> Aim of the task
The material below is to be copied exactly from the line with "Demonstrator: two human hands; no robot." up to and including the line with "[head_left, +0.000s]", with nothing else kept and no pictures.

> Dataset excerpts
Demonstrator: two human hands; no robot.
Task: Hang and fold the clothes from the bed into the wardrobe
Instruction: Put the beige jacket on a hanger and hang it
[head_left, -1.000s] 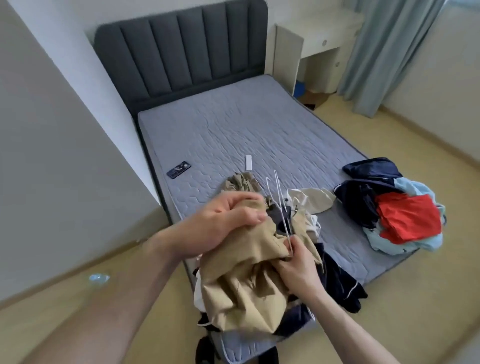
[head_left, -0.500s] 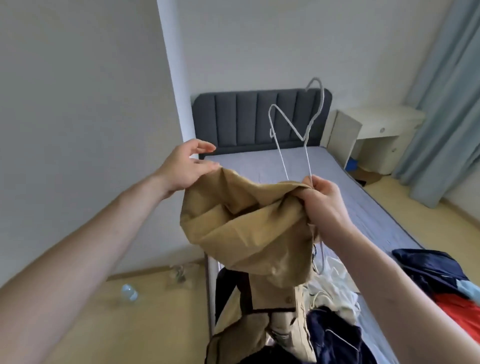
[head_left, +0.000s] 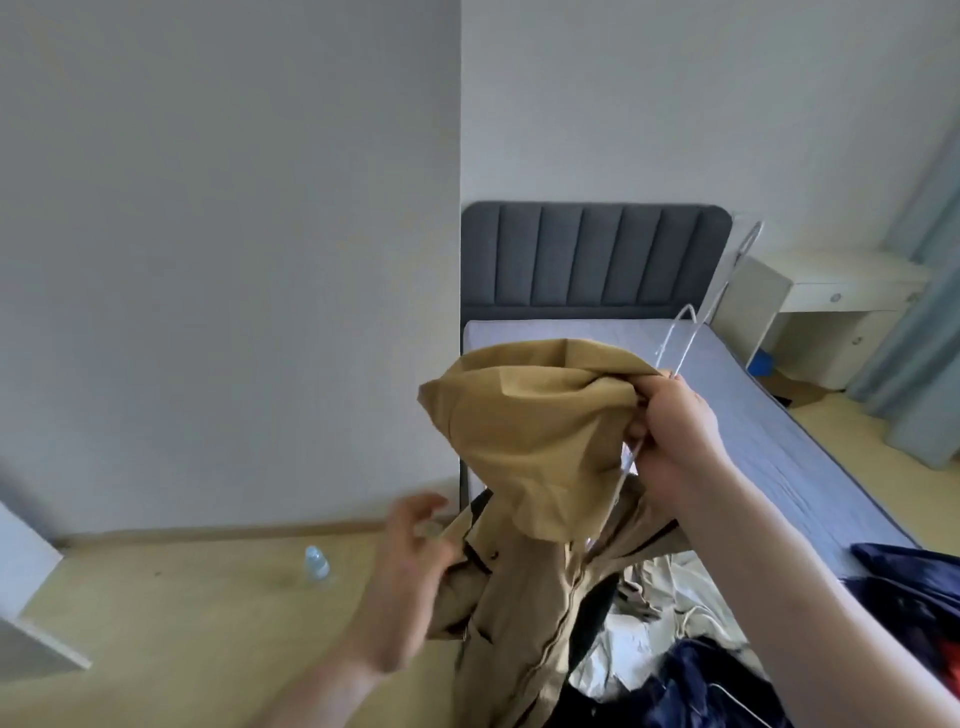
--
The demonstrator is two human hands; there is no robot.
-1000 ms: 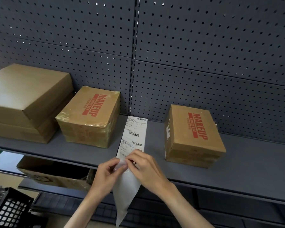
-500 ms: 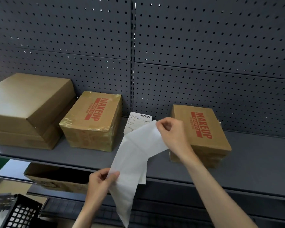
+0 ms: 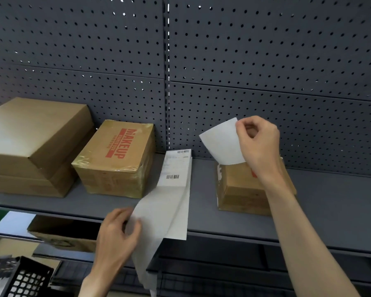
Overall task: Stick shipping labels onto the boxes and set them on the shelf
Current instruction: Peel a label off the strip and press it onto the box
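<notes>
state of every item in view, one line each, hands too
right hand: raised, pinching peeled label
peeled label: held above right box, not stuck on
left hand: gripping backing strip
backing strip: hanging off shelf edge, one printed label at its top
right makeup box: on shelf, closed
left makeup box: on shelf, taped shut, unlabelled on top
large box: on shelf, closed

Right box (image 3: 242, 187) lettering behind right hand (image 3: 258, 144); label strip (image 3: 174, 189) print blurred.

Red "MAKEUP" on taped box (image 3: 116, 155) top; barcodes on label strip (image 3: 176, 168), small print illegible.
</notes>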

> Task answer
Demonstrator: two human hands; no robot.
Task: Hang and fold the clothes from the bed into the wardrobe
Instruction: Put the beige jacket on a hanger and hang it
[head_left, -1.000s] 
[head_left, -0.500s] 
[head_left, +0.000s] 

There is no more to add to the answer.